Schreiner’s Spiroctenus Trapdoor Spider

Scientific classification
- Kingdom: Animalia
- Phylum: Arthropoda
- Subphylum: Chelicerata
- Class: Arachnida
- Order: Araneae
- Infraorder: Mygalomorphae
- Family: Bemmeridae
- Genus: Spiroctenus
- Species: S. schreineri
- Binomial name: Spiroctenus schreineri (Purcell, 1903)
- Synonyms: Hermachastes schreineri Purcell, 1903 ;

= Spiroctenus schreineri =

- Authority: (Purcell, 1903)

Species of spider

Spiroctenus schreineri is a species of spider in the family Bemmeridae. It occurs in the Western Cape and Northern Cape provinces of South Africa.

== Distribution ==
Spiroctenus schreineri has been recorded from farms near Hanover in the Northern Cape, including Poortjiesfontein and Vlagkop, and from Karoo National Park in the Western Cape.

== Habitat ==
The species inhabits the Nama Karoo Biome and constructs burrows about 10-15 centimeters deep. The burrows are usually straight, though sometimes have a forked entrance and blind side chamber.
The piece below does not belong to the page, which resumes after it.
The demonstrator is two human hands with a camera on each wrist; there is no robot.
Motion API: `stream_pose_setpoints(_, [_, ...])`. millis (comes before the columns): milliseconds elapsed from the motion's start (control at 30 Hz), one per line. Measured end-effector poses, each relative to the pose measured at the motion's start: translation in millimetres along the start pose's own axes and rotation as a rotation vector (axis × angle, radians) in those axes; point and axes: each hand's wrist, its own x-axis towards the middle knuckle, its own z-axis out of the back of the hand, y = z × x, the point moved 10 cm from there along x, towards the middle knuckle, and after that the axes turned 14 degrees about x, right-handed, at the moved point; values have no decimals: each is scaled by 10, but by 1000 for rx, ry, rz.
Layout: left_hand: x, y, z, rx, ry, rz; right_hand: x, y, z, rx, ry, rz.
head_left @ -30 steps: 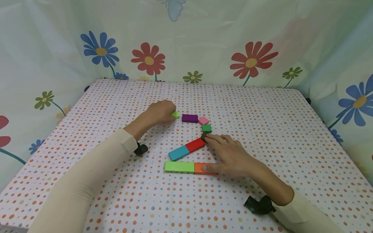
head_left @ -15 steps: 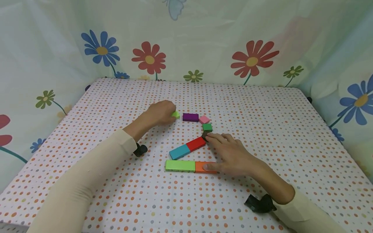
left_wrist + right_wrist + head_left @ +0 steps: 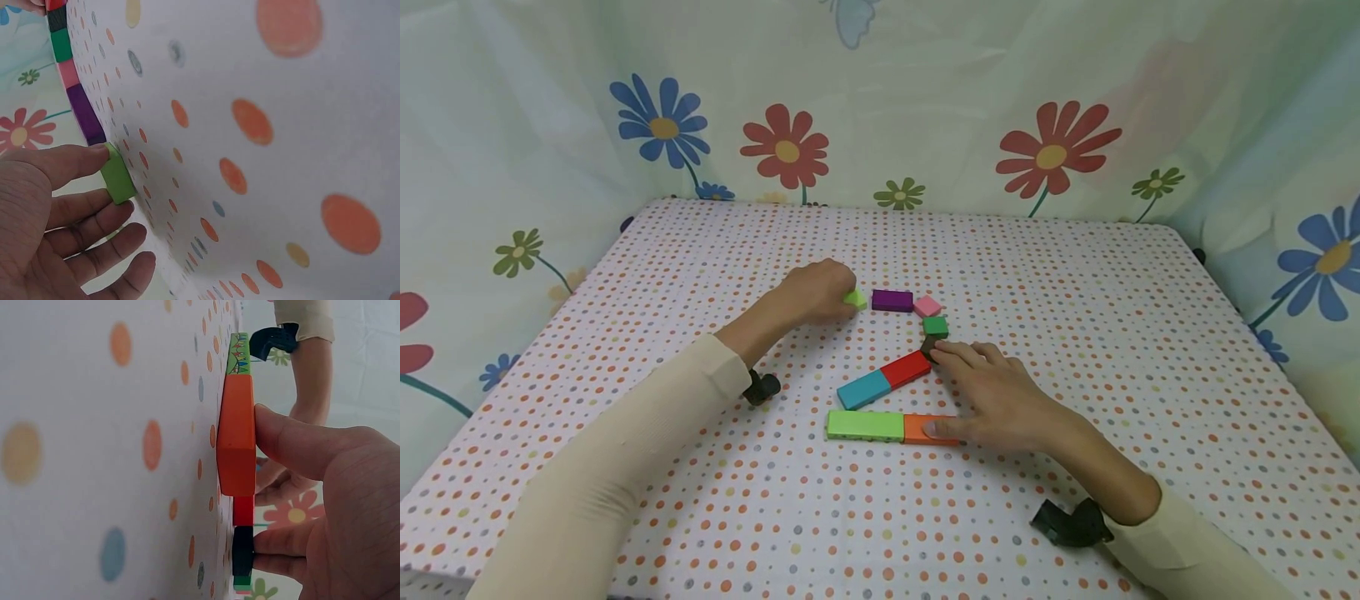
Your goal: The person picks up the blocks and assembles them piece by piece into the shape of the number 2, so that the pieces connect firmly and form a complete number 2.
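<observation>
In the head view my left hand [image 3: 820,292] reaches to the far middle of the table and pinches a small light green block [image 3: 855,299] at the left end of a curved row. The left wrist view shows thumb and fingers on either side of that block [image 3: 117,175]. A purple block [image 3: 892,301] lies just right of it, followed by a pink block [image 3: 928,307] and a green block [image 3: 936,327]. My right hand [image 3: 1000,400] lies spread, its thumb on an orange block [image 3: 237,434] and its fingertips on a black block [image 3: 241,550].
A red block [image 3: 906,368] and a blue block [image 3: 864,389] slant down-left from the black one. A longer light green block [image 3: 865,426] adjoins the orange block's left end. All lie on a dotted tablecloth [image 3: 737,517], with a flowered curtain [image 3: 925,108] behind.
The left hand and its light green block have edged slightly right, nearer the purple block. The right hand keeps its place; the head view has shifted a little.
</observation>
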Motion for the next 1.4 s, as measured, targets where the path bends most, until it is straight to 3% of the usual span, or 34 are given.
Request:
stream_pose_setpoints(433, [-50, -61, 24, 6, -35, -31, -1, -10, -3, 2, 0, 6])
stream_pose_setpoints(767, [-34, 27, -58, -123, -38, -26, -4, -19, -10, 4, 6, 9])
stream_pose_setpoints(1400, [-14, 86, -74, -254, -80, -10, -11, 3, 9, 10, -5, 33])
The turrets are decorated with sticks and grass seeds bound together by webbing and project slightly above ground level. The hole is typically open at the top, though occasionally a fine film of web may stretch across the turret top.

== Description ==

Only females of Spiroctenus schreineri are known to science. The carapace is pale yellowish or greenish yellow, weakly infuscated in places, particularly along the lateral margins of the cephalic region. The femora of legs are pale greenish yellow, with the remaining distal segments yellow. The patellae and tibiae are often bright yellow.

The opisthosoma is pale yellowish with the upper surface brownish black in the anterior half. The posterior part is strongly marked with the usual tree-pattern, with the posterior bars not reaching the ventral surface in front of the spinnerets. The ventral surface of the body is pale yellowish, with the abdomen generally showing a brownish black spot in front of each lateral spinneret. The total length is 23 millimeters.

== Conservation ==
The species is listed as Data Deficient for taxonomic reasons, as males remain unknown and the full species range requires further study. It is protected in Karoo National Park.